By Laura Perille
JUST FIVE YEARS AGO, Mildred Avenue K-8 School in Mattapan was one of the worst performing schools in the Boston Public School system and ranked in the lowest percentile of public schools statewide. When the school was in peril of being placed under state control, district and school leaders and the teachers union — often seen as unlikely allies — teamed up to make changes.
Fast forward to today, and Mildred Ave. is classified as a Level 1 school, the state’s highest ranking, and was recently awarded 2017’s “School on the Move” Prize from EdVestors. The award recognizes the often unsung work of rapidly improving schools and elevates lessons learned for dissemination to the rest of the Boston Public Schools and beyond. In just four years, Mildred Ave. transformed school climate, reduced student suspensions significantly, accelerated student learning growth, and improved ELA and math achievement by 15 and 22 points, respectively. They didn’t just raise test scores – they built a nurturing environment and expanded learning opportunities for all students.
What changed so quickly here? The school employed a rarely-used approach in the Boston Teachers Union contract that allows the superintendent to request a joint labor/management intervention process for an underperforming school. The foundation is increased autonomy at the school level in exchange for a commitment, informed by data and driven by frontline educators, to make bold changes on behalf of students. What is unique about this approach – when applied under the right conditions – is that reform is not done “to” the school but rather “by” the school community with a core group of strong teachers leading the work.
An intervention team, composed of both union and management members, is formed and charged with initiating an assessment of the reasons for the poor performance and presenting a remedial plan for improvement after spending time at the school and talking with school staff, parents, and community members.
This joint oversight effort between the BPS and Boston Teachers Union allowed a select group of teachers to be involved not only in the planning, but also the execution of their own turnaround plan at Mildred Ave. These teacher leaders developed a plan that expanded the school day, increased teacher responsibilities, and deepened professional learning expectations, in exchange for greater flexibility around scheduling and curriculum as well as staffing and compensation. They raised the bar for teachers within the school – and while not all staff were prepared to take on these challenges, more than 70 percent committed to engage in the effort and remain at the school today.
The joint union-management oversight of the school was widely accepted as a critical ingredient in the school’s success, one that could be replicated at other city schools in need of dramatic improvement.
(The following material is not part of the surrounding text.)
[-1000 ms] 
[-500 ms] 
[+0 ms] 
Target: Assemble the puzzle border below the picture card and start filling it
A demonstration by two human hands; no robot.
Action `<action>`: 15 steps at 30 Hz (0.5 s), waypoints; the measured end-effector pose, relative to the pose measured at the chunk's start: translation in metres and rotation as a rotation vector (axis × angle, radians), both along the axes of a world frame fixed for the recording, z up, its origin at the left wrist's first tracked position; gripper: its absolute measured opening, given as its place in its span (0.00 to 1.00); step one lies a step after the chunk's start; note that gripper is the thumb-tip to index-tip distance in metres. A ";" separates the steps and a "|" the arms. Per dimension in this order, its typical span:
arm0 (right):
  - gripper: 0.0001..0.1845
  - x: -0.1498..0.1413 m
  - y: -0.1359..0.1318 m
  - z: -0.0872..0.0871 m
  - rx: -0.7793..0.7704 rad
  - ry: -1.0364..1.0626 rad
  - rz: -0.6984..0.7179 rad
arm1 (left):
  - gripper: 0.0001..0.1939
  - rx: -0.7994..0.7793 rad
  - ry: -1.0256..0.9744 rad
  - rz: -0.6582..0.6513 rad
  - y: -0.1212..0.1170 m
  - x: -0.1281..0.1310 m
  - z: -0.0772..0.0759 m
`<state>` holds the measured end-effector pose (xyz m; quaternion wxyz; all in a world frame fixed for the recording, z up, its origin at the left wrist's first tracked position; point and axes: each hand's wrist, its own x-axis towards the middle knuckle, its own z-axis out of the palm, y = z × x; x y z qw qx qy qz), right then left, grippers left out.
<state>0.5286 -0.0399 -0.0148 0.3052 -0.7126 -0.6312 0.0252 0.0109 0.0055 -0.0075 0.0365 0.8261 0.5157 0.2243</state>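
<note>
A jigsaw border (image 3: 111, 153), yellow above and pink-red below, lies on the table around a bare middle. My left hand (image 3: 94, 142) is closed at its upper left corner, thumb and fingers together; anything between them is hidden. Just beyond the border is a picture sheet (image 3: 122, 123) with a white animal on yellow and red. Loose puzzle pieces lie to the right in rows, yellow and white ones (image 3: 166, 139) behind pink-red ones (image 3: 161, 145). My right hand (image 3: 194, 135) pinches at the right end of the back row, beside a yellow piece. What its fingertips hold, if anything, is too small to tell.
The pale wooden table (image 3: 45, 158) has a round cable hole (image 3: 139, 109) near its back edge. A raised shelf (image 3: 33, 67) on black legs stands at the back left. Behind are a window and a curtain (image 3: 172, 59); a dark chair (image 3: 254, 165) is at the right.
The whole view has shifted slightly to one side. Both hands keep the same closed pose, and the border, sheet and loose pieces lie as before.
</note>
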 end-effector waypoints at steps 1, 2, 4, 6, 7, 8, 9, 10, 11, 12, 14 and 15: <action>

It is a way to intervene in schools before they are designated for state action that also maintains agency and morale of the school community, ensuring improvement strategies are closely aligned with student needs and “owned” by the adults who must implement and sustain the work. The embrace of school-level autonomy at Mildred Ave. was highlighted in CommonWealth’s recent feature story on the 25th anniversary of the state’s education reform law – and promising strategies to close the persistent achievement gap facing Massachusetts schools.
As seen in the case of Mildred Ave., joint oversight — when well applied and well supported in a school where the conditions are right — can lead to dramatic improvements in a relatively short time. This approach will not work in every struggling school. A key requirement is an existing core group of teachers within the school willing to engage and drive change. At Mildred Ave., the conditions were just right. Teachers were able to speak hard truths about where they were and what changes were needed, including changes they needed to make in their own classroom practices to improve outcomes for their students. Both the union and the district central office supported the teachers to implement their plan. This kind of labor-management collaboration should be folded into current state and local conversations about effective strategies to support and empower schools for improvement.
At the end of the day, Mildred Ave.’s turnaround is a story about trust. The district allowed and trusted the school to retain its autonomy and gave teachers broad latitude and accountability in reshaping their classrooms. Teachers and school leaders pushed and trusted each other to follow through on bold strategies. This collaboration proved to be a vanguard of support and change – and a model from which more schools and districts can learn.